6 Optimizing Joins with Join Groups

A join group is a user-created dictionary object that lists two columns that can be meaningfully joined.

This chapter contains the following topics:

Topics:

About In-Memory Joins
Joins are an integral part of data warehousing workloads. The IM column store enhances the performance of joins when the tables being joined are stored in memory.
About Join Groups
When the IM column store is enabled, the database can use join groups to optimize joins of tables populated in the IM column store.
Purpose of Join Groups
In certain queries, join groups eliminate the performance overhead of decompressing and hashing column values.
How Join Groups Work
In a join group, the database compresses all columns in the join group using the same common dictionary.
Creating Join Groups
Define join groups using the CREATE INMEMORY JOIN GROUP statement. Candidates are columns that are frequently paired in a join predicate, for example, a column joining a fact and dimension table.
Monitoring Join Group Usage
To determine whether queries are using the join group, you can pass the SQL ID to the DBMS_SQLTUNE.REPORT_SQL_MONITOR_XML function.

About In-Memory Joins

Joins are an integral part of data warehousing workloads. The IM column store enhances the performance of joins when the tables being joined are stored in memory.
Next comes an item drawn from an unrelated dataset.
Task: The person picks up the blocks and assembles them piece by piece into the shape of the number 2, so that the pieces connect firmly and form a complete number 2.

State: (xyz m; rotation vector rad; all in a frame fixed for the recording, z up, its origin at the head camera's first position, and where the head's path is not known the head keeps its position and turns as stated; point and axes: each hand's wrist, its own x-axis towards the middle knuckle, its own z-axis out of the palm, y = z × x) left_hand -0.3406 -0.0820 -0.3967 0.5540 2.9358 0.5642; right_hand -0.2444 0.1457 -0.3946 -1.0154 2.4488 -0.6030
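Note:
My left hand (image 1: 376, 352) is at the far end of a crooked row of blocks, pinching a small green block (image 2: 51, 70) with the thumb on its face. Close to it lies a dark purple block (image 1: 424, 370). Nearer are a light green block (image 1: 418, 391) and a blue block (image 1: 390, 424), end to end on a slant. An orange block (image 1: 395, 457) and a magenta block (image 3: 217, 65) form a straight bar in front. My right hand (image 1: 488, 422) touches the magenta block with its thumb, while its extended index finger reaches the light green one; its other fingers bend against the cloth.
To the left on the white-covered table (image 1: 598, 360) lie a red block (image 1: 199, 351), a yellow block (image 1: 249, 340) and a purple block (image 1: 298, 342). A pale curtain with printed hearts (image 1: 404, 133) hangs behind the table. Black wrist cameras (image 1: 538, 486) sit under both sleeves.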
Because of faster scan and join processing, complex multi-table joins and simple joins that use Bloom filters benefit from the IM column store. In a data warehousing environment, the most frequently-used joins involved a fact table and one or more dimension tables.
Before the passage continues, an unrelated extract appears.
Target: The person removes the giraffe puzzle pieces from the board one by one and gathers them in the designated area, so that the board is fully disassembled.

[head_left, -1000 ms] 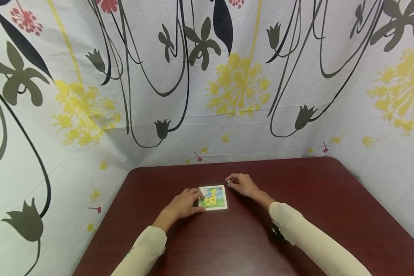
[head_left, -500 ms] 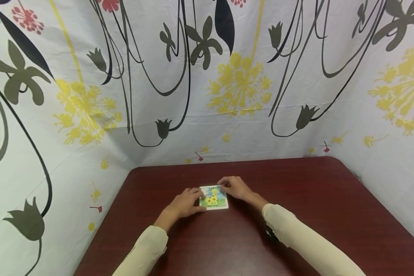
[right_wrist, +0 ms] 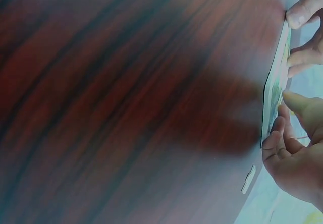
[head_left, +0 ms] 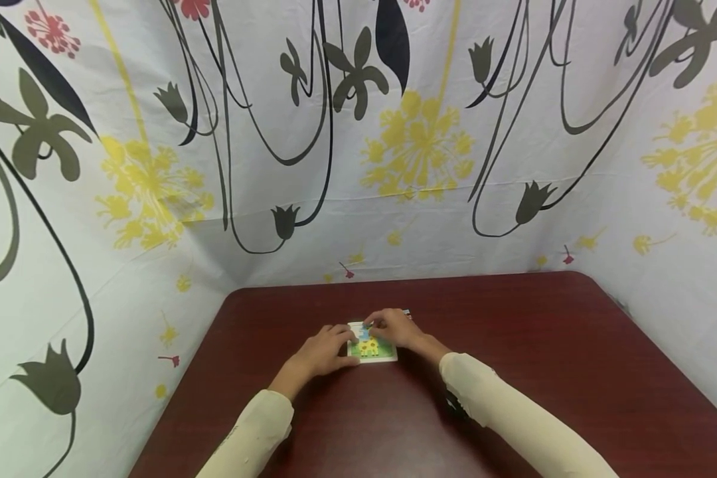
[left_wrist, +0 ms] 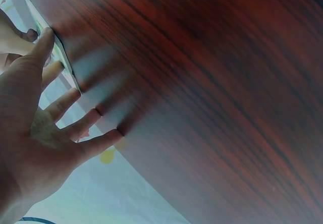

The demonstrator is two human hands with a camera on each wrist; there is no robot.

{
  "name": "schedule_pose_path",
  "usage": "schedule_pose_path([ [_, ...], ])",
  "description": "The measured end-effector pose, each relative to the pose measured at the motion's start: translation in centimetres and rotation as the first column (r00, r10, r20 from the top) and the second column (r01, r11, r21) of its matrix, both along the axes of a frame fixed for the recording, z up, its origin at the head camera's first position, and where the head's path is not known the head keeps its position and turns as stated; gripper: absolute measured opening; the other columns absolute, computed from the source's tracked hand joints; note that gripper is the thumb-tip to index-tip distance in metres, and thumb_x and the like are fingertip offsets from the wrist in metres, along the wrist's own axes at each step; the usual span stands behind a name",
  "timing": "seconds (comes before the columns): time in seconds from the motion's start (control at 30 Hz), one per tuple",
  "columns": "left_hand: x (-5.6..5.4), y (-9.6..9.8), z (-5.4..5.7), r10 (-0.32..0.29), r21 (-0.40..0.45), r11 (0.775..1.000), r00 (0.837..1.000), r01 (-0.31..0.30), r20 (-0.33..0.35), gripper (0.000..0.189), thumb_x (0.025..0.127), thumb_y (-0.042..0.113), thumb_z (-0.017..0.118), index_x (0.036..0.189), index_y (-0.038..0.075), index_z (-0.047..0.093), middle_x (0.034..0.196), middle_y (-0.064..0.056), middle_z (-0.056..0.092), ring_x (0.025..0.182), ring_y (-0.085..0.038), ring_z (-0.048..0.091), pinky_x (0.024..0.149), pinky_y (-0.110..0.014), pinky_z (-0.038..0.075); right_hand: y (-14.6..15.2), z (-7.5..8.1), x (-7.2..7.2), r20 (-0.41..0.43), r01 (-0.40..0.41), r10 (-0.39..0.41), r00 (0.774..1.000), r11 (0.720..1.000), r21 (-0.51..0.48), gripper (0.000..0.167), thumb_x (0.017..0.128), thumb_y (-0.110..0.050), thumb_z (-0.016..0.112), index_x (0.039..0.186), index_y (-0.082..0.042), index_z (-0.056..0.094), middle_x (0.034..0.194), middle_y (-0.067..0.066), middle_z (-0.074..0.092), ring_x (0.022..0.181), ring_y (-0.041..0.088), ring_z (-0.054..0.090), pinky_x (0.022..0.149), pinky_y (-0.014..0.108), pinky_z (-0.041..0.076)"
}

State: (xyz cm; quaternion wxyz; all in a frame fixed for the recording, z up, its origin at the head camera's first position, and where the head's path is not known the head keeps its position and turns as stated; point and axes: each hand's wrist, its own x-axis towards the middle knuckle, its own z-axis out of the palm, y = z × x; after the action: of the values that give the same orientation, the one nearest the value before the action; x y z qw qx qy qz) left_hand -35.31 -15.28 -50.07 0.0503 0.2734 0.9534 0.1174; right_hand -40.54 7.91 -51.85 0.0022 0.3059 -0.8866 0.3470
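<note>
A square giraffe puzzle (head_left: 382,352) in a white-edged tray sits toward the table's far side. My left hand (head_left: 321,352) rests at its left edge, thumb by the near corner and fingertips on the board; in the left wrist view the fingers look spread and fairly straight. Over the upper part of the picture my right hand (head_left: 396,328) has thumb and fingers drawn together, pinching what seems to be a small puzzle piece, mostly hidden by the fingers. The giraffe's head is covered by this hand. A loose puzzle piece (right_wrist: 249,179) lies just beyond the right hand.
The dark red wooden table (head_left: 514,332) has rounded far corners. Behind it and at both sides hangs a white cloth (head_left: 418,232) with printed flowers. A dark band shows under the right sleeve (head_left: 484,392).
The right hand has moved left from beside the puzzle to above its upper part, uncovering the loose piece behind it. The left hand keeps its place on the board.
</note>
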Motion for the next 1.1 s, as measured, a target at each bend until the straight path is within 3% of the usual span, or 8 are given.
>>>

The following joins run faster when the tables are populated in the IM column store:

Joins that are amenable to using Bloom filters
Joins of multiple small dimension tables with one fact table
Joins between two tables that have a primary key-foreign key relationship

About Join Groups

When the IM column store is enabled, the database can use join groups to optimize joins of tables populated in the IM column store.
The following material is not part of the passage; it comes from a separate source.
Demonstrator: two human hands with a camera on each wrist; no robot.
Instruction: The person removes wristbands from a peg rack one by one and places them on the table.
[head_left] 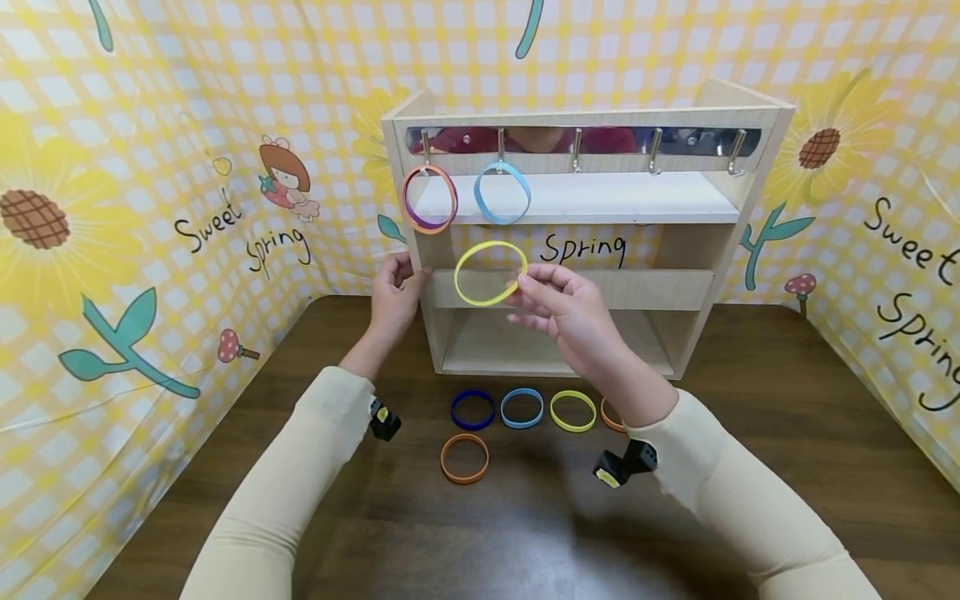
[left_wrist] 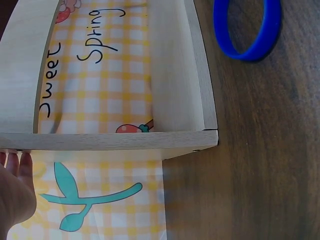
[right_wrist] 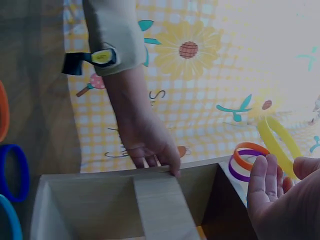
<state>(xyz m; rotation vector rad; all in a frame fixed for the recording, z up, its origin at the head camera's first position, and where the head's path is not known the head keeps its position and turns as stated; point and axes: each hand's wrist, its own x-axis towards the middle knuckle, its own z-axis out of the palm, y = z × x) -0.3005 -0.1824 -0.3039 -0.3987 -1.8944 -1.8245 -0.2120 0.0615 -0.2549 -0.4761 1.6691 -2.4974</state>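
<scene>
My right hand [head_left: 573, 317] pinches a thin yellow silicone wristband [head_left: 491, 243] between thumb and fingers. It is held in front of the wooden shelf [head_left: 637, 289], below the hook rail [head_left: 615, 142]. At the shelf's left side my left hand [head_left: 393, 296] grips the side panel, thumb on the front edge and fingers against the outer face. From the leftmost hook hang an orange wristband [head_left: 453, 185] and a purple wristband [head_left: 431, 226]. A light blue wristband [head_left: 528, 196] hangs on the second hook. The three hooks further right carry no bands.
On the dark table before the shelf lie a dark blue band [head_left: 472, 427], a light blue band [head_left: 521, 426], a yellow band [head_left: 572, 429] and an orange band [head_left: 442, 462]. Another orange band [head_left: 606, 419] is partly hidden by the right wrist. Checked cloth [head_left: 337, 167] surrounds the table.
</scene>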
A join group is a set of columns on which a set of tables is frequently joined. The column set contains one or more columns; the table set contains one or more tables. The columns in the join group can be in the same or different tables. For example, if sales and times frequently join on the time_id column, then you might create a join group for (times(time_id), sales(time_id)). The maximum number of columns in a join group is 255.

Note:

A column cannot be a member of multiple join groups.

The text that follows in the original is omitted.